From the records below, please repeat exactly the line that has "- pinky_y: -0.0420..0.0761", the line that has "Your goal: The", and every line between them, and nothing else.

═══ Given data ═══

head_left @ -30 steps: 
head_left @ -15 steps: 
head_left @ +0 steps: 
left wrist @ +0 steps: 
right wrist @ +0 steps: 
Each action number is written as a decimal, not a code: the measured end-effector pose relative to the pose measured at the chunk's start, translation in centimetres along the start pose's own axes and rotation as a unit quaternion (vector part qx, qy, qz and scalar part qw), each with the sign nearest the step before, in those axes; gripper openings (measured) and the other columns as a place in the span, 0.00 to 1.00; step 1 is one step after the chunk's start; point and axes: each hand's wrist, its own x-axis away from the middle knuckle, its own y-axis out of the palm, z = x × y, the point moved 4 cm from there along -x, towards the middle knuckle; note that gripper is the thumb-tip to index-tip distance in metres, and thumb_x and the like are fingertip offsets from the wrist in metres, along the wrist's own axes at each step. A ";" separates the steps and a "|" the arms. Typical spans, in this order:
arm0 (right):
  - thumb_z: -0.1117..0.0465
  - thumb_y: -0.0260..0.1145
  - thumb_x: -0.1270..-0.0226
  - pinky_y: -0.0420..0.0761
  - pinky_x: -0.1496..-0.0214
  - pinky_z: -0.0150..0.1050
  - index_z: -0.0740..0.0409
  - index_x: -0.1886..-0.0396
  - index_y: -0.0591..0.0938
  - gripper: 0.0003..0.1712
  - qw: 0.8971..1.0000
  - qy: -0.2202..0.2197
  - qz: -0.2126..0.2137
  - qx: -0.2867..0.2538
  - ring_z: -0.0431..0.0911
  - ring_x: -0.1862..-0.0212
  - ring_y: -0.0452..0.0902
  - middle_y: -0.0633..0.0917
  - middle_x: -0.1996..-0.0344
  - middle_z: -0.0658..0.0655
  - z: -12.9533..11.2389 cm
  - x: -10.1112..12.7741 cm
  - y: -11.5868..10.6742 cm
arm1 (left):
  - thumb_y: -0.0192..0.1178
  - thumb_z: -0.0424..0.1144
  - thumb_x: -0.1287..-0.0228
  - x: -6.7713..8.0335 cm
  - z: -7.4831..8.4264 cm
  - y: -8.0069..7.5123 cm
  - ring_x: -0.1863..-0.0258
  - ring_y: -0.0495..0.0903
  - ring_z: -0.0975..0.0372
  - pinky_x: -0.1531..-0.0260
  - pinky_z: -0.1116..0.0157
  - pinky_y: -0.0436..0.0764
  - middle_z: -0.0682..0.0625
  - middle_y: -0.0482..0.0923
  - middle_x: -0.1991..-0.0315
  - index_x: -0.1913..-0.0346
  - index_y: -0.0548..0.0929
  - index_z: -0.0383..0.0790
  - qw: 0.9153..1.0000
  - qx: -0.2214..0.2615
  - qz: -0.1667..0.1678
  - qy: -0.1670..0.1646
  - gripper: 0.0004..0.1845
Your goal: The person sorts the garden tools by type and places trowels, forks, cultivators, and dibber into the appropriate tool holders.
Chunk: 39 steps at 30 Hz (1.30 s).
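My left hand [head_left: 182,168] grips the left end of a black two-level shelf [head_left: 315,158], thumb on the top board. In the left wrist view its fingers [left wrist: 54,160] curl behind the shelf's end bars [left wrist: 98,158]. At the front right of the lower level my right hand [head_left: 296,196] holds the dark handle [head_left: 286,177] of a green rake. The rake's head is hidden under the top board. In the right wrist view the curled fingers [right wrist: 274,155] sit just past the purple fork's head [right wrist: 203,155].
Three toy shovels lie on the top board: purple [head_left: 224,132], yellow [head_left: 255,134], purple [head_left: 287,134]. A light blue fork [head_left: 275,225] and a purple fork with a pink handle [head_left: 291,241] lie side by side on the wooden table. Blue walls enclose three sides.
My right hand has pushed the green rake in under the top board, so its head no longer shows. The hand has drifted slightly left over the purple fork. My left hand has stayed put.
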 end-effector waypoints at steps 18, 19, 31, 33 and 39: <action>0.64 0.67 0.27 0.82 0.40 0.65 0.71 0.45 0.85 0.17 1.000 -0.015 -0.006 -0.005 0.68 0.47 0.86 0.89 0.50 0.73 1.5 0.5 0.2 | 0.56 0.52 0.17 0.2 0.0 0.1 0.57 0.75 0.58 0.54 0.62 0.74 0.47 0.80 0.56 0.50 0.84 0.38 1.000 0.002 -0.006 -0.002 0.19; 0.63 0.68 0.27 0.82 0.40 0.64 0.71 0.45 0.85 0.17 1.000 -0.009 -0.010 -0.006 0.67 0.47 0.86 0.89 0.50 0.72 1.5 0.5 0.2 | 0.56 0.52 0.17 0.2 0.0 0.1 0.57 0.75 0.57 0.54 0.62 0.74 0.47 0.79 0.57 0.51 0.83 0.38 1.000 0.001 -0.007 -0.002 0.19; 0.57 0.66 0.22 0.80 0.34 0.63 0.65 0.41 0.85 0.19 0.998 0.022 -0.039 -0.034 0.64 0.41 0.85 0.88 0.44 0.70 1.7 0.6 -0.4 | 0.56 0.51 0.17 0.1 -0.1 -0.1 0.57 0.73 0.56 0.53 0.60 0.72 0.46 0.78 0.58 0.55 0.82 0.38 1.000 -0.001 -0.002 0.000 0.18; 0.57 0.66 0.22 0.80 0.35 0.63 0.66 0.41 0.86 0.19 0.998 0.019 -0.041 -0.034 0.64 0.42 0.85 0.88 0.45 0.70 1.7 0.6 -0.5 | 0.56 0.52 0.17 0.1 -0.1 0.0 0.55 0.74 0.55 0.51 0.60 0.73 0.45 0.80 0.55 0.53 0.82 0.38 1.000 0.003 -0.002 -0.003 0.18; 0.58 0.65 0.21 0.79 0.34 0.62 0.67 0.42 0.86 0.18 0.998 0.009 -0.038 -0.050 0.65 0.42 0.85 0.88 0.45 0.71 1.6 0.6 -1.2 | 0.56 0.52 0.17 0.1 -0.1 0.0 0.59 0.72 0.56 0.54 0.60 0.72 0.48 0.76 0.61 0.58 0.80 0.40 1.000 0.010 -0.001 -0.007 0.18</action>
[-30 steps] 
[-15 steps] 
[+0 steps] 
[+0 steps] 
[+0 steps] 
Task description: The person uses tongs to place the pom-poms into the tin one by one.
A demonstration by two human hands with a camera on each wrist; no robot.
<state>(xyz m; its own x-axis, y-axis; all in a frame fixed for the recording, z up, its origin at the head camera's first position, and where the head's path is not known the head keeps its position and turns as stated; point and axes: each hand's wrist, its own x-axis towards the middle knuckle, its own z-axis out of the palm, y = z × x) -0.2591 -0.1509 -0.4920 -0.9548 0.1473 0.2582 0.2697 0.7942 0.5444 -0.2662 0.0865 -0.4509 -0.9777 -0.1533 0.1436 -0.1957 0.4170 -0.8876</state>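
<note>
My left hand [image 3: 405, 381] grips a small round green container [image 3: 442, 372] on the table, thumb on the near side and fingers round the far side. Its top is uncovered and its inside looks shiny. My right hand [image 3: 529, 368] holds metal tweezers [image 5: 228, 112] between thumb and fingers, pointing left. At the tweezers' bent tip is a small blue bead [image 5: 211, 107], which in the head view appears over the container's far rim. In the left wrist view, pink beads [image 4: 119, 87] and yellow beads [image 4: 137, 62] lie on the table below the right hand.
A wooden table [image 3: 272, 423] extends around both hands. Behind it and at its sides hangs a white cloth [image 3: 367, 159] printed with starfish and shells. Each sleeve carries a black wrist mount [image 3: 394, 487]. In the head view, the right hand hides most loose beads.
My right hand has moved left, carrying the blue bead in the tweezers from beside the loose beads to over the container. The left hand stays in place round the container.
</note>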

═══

(Solution for this problem):
  - pinky_y: -0.0420..0.0761
  - pinky_x: -0.1496..-0.0214
  - pinky_z: -0.0150..0.1050
  - index_z: -0.0740..0.0409
  - index_x: -0.1886..-0.0396
  - index_y: -0.0591..0.0938
  - gripper: 0.0003..0.1712
  - qw: 0.8971..1.0000
  - qy: -0.2202..0.2197
  - qz: -0.2126..0.2137
  - qx: -0.2867..0.2538
  - ring_z: -0.0431..0.0911
  - ring_x: -0.1862..-0.0212
  - ring_y: -0.0452..0.0902
  - middle_y: -0.0633..0.0917
  - middle_x: -0.1996..-0.0344
  - middle_z: -0.0658..0.0655
  - z: -12.9533..11.2389 cm
  - x: -10.1112..12.7741 cm
  - y: -11.5868..10.6742 cm
arm1 (left):
  - thumb_y: -0.0192..0.1178
  - thumb_z: -0.0424..0.1144
  - thumb_x: -0.1287..-0.0228
  - x: -6.7713..8.0335 cm
  - z: -7.4831..8.4264 cm
  - y: -8.0069..7.5123 cm
  - ring_x: -0.1863..-0.0258
  - ring_y: -0.0495..0.0903
  - ring_z: -0.0975..0.0372
  - pinky_x: -0.1531..-0.0260
  - pinky_z: -0.1116..0.0157
  - pinky_y: -0.0436..0.0764
  - middle_z: -0.0682..0.0625
  - middle_y: -0.0482..0.0923
  - middle_x: -0.1991..-0.0315
  - index_x: -0.1913..-0.0346
  - index_y: -0.0548..0.0929
  - index_z: -0.0383..0.0790
  - qw: 0.9153..1.0000
  - qx: -0.2214..0.2615
  - qz: -0.1667..0.1678
  - qy: -0.1670..0.1646
  - gripper: 0.0004..0.1845
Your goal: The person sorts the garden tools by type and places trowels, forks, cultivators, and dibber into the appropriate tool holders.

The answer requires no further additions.